PROBLEM TO SOLVE :: Look below for the lines from the one with "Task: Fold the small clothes" to the one with "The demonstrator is", and copy exactly those lines, both ends included.

Dataset entries:
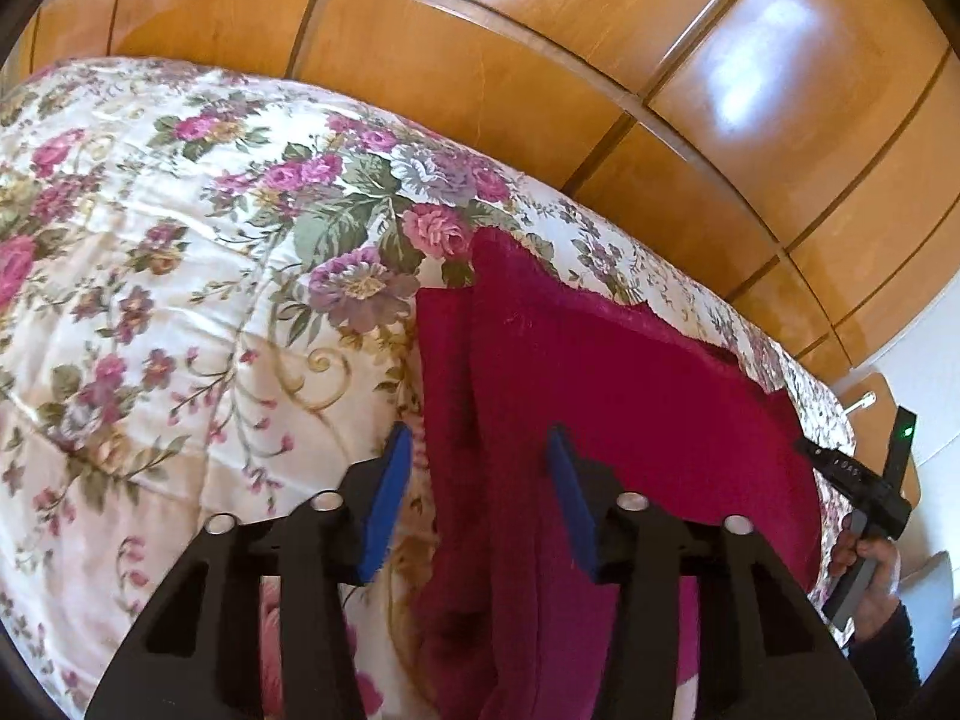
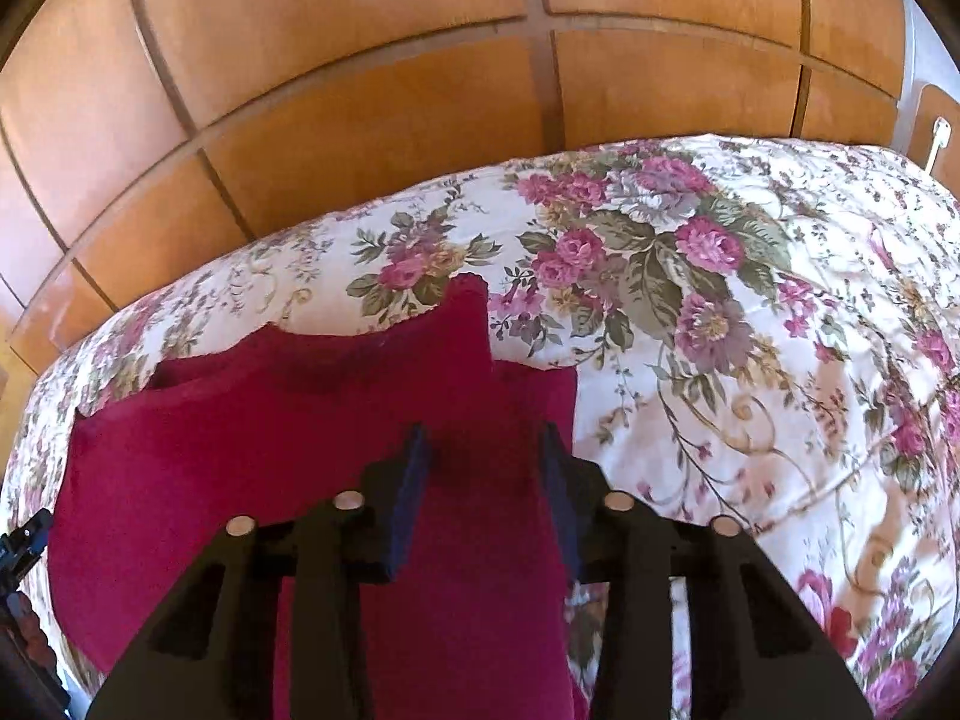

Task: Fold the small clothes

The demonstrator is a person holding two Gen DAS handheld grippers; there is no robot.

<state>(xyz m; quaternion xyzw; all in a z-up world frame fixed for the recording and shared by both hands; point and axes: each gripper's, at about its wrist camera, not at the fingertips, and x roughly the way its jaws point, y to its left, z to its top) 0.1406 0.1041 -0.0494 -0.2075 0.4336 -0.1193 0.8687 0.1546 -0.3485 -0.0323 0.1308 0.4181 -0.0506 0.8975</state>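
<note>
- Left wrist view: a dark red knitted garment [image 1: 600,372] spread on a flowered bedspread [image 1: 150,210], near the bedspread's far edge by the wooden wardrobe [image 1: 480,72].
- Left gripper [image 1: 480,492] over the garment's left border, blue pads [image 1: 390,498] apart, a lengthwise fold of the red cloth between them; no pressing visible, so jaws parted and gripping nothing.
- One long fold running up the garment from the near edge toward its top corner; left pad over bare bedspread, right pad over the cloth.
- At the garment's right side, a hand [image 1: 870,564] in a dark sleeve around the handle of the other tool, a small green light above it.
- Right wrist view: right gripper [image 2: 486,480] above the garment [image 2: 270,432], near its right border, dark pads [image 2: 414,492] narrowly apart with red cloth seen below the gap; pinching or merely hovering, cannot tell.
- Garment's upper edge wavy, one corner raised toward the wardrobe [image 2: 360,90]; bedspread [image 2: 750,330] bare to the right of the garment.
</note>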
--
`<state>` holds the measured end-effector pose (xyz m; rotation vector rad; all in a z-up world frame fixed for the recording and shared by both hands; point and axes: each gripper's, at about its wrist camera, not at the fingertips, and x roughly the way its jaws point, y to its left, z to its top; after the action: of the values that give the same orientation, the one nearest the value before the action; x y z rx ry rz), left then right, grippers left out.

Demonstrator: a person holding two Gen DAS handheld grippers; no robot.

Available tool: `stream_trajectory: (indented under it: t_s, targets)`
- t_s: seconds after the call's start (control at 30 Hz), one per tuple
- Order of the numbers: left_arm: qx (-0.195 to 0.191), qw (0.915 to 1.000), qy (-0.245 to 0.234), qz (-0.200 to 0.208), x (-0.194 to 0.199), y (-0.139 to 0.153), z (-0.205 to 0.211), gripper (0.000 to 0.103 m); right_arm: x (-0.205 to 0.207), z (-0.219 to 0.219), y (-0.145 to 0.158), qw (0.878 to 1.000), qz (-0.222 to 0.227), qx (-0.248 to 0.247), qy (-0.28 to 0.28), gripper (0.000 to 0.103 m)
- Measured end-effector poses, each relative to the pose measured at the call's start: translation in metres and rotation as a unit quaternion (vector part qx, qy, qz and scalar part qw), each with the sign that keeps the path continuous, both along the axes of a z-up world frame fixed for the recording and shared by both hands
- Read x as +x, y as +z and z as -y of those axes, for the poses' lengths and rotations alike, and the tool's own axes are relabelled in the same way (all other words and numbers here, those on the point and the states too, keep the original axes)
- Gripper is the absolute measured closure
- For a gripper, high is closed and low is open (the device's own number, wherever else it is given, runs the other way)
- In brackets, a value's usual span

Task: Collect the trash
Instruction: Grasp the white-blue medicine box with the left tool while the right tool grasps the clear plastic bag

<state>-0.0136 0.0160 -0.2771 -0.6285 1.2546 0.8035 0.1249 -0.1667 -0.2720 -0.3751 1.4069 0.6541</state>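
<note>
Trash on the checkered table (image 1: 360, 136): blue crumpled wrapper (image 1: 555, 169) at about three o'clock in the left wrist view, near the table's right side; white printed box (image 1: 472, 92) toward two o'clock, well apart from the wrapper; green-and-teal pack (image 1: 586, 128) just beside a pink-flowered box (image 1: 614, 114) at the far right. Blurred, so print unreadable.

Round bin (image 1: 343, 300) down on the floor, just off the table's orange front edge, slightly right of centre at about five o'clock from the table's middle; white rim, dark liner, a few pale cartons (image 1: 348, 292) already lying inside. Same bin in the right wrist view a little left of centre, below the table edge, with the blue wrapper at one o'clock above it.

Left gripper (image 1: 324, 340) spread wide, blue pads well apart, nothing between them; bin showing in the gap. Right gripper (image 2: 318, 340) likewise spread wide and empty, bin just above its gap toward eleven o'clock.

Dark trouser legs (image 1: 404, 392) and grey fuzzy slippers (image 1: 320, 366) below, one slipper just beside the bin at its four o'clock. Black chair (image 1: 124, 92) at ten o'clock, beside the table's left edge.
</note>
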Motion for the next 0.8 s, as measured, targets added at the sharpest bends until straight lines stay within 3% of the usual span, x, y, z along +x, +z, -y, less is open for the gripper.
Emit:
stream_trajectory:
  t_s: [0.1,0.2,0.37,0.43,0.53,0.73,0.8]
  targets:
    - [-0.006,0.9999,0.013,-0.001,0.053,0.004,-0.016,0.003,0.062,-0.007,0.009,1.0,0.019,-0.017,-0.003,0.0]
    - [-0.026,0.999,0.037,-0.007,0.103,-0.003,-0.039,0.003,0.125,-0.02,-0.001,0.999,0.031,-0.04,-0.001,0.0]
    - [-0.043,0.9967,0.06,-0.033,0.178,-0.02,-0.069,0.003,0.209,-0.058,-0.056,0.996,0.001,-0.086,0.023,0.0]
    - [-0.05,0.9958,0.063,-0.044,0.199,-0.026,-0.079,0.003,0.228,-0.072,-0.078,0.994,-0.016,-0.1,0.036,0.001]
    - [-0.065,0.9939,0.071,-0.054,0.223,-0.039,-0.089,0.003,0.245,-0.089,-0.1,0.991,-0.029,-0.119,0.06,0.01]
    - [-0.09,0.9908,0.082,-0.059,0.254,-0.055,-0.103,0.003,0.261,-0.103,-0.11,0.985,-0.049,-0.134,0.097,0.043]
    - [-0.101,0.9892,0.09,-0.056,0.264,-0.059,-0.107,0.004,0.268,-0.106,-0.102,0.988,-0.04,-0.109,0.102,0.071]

WRITTEN ANSWER ::
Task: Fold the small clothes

The demonstrator is a person holding two Gen DAS handheld grippers; there is no robot.

Output for this exercise is now complete.